Why is WebSocket frame-based rather than stream-based? I'm just as crazy as you, and I want to learn more, if you have any ideas, please add comments and resources in the comments section below. In addition, Hackernews has a discussion on this.
Frame data
As mentioned earlier, the data can be split into multiple frames. The data transmitted by the first frame contains an opcode indicating the order in which the data is transmitted. This is necessary because JavaScript does not support the transfer of binary data well when the specification is complete. 0x01
represents UTF-8 encoded text data, which 0x02
represents binary data. Most people choose text opcode when transmitting JSON data. When you transmit binary data, it is represented by a blob specified by the browser.
The API to transfer data via WebSocket is very simple:
var socket = new WebSocket(‘ws://websocket.example.com‘);socket.onopen = function(event) { socket.send(‘Some message‘); // 向服务器发送数据};
The event is triggered when the WebSocket is receiving data (the client) message
. The event comes with a data
property that contains the contents of the message.
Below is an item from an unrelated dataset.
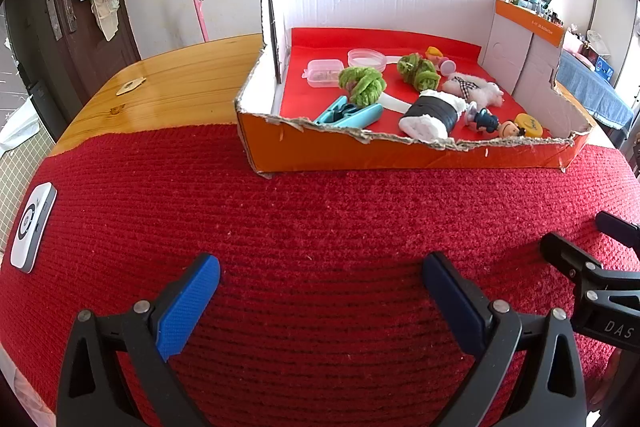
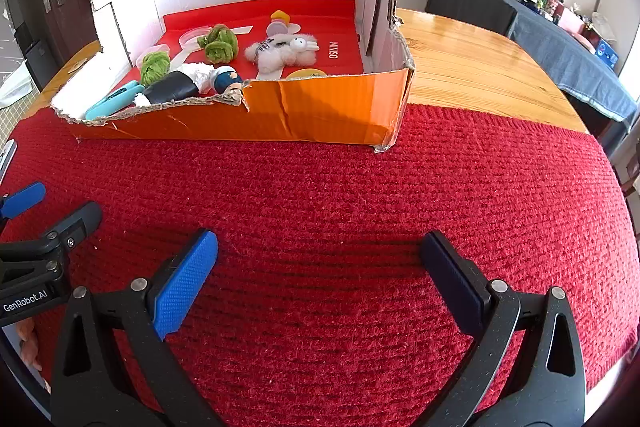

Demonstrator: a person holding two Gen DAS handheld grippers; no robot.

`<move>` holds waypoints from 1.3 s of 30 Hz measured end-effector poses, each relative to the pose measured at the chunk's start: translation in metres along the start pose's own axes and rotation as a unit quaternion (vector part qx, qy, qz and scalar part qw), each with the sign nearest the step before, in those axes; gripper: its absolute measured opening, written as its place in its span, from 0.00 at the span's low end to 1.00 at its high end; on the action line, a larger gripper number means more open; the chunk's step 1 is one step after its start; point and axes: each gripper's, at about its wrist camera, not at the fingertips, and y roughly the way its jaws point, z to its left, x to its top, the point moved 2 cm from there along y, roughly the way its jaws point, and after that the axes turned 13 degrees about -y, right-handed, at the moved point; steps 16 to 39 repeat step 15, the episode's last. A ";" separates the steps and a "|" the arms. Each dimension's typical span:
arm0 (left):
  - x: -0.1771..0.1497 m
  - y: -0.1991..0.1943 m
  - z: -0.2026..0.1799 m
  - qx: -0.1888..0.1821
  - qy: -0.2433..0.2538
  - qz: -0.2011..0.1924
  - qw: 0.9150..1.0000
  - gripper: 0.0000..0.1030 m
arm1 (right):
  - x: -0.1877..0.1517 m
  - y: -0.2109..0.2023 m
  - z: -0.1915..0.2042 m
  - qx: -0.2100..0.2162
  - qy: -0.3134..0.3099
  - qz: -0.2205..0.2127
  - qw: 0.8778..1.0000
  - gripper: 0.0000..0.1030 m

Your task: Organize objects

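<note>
An orange cardboard box [image 1: 400, 151] with a red floor stands on the red mat; it also shows in the right wrist view [image 2: 320, 107]. Inside lie two green yarn balls [image 1: 362, 85], a blue clip [image 1: 348, 115], a black-and-white roll [image 1: 432, 113], a white plush [image 2: 280, 53], small figurines [image 1: 486, 121], a yellow disc [image 1: 528, 125] and clear plastic containers [image 1: 322, 71]. My left gripper [image 1: 320, 281] is open and empty over the mat, in front of the box. My right gripper [image 2: 318, 263] is open and empty, beside the left one.
A white device [image 1: 34, 227] lies on the mat's left edge. The red mat [image 1: 320, 211] covers the near part of a wooden table [image 1: 172, 83]. A small flat tag [image 1: 130, 85] lies on the wood. A dark door is at far left.
</note>
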 end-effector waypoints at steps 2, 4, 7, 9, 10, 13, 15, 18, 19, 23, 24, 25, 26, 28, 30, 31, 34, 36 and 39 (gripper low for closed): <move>0.000 0.000 0.000 0.000 0.000 0.000 1.000 1.00 | 0.000 0.000 0.000 0.000 0.000 0.000 1.000 1.00; 0.000 0.000 0.000 0.000 0.000 0.000 1.000 1.00 | 0.000 0.000 0.000 0.000 0.000 0.000 1.000 1.00; 0.000 0.000 0.000 0.000 0.000 0.000 1.000 1.00 | 0.000 0.000 0.000 0.000 0.000 0.000 1.000 1.00; 0.000 0.000 0.000 0.000 0.001 0.000 1.000 1.00 | 0.000 0.000 0.000 0.000 0.000 0.000 1.000 1.00; 0.000 0.000 0.000 0.000 0.000 0.000 1.000 1.00 | 0.000 0.000 0.000 0.000 0.000 0.000 1.000 1.00; 0.000 0.000 0.000 0.000 0.000 0.000 1.000 1.00 | 0.000 0.000 0.000 0.000 0.000 0.000 1.000 1.00; 0.000 0.000 0.000 0.000 0.001 0.000 1.000 1.00 | 0.000 0.000 0.000 0.000 0.000 0.000 1.000 1.00; 0.000 0.000 0.000 0.000 0.001 0.000 1.000 1.00 | 0.000 0.000 0.000 0.000 0.000 0.000 1.000 1.00; 0.000 0.000 0.000 0.000 0.001 0.000 1.000 1.00 | 0.000 0.000 0.000 0.000 0.000 0.000 1.000 1.00; 0.000 0.000 0.000 0.000 0.001 0.000 1.000 1.00 | 0.000 0.000 0.000 0.000 0.000 0.000 1.000 1.00; 0.000 0.000 0.000 0.000 0.001 0.000 1.000 1.00 | 0.000 0.000 0.000 0.000 0.000 0.000 1.000 1.00; 0.000 0.000 0.000 0.000 0.001 0.000 1.000 1.00 | 0.000 0.000 0.000 0.000 0.000 0.000 1.000 1.00; 0.000 0.000 0.000 0.000 0.001 0.000 1.000 1.00 | 0.000 0.000 0.000 0.000 0.000 0.000 1.000 1.00; 0.000 0.000 0.000 0.000 0.001 0.000 1.000 1.00 | 0.000 0.000 0.000 0.000 0.000 0.000 1.000 1.00; 0.000 0.000 0.000 0.000 0.001 0.000 1.000 1.00 | 0.000 0.000 0.000 0.000 0.000 0.000 1.000 1.00; 0.000 0.000 0.000 0.000 0.001 0.000 1.000 1.00 | 0.000 0.000 0.000 0.000 0.000 0.000 1.000 1.00; 0.000 0.000 0.000 0.000 0.001 0.000 1.000 1.00 | 0.000 0.000 0.000 0.000 0.000 0.000 1.000 1.00; 0.000 0.000 0.000 0.000 0.001 0.000 1.000 1.00 | 0.000 0.000 0.000 0.000 0.000 0.000 1.000 1.00; 0.000 0.000 0.000 0.000 0.001 0.000 1.000 1.00 | 0.000 0.000 0.000 0.000 0.000 0.000 1.000 1.00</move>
// 处理服务器返回的消息socket.onmessage = function(event) { var message = event.data; console.log(message);};
You can easily use the web tab of the Chrome developer tools to check the data for each frame in the WebSocket connection.
Data sharding
Payload data can be divided into multiple independent frames. The receiving side buffers these frames until the fin
bits have a value. So you can split the string "Hello world" into 11 packages, each consisting of 6 (head length) + 1 bytes. Data shards cannot be used to control packages. However, the spec wants you to be able to handle staggered control frames. This is to prevent the TCP packet from reaching the client in an unordered order.
The approximate logic for connecting frames is as follows:
- Receive first frame
- Remember operation code
- Connect the frame payload until the
fin
bit has a value
- assert that the opcode for each package is 0
The primary purpose of data sharding is to allow the transmission of unknown size information at the beginning. With data sharding, the server may need to set a reasonable buffer size and then return a data shard when the buffer is full. The second use of data sharding is multiplexing, and the large amount of data on the logical channel is unreasonable to occupy the entire output channel, so the multiplexing technology is used to split the information into smaller data shards to better share the output channel.
Heartbeat Pack
At any point after the handshake, the client and server can ping each other at will. When a ping is received, the receiving Party must reply to a pong as soon as possible. This is the heartbeat package. You can use it to ensure that the client remains connected.
ping or pong is just a normal frame, but it is a control frame. Ping contains 0x9
opcode, Pong contains 0xa
opcode. When you receive the ping, return a pong with the same payload data as ping (ping and pong have a maximum payload length of 125). You may receive a pong without sending a ping. Ignore it if there is a situation where this happens.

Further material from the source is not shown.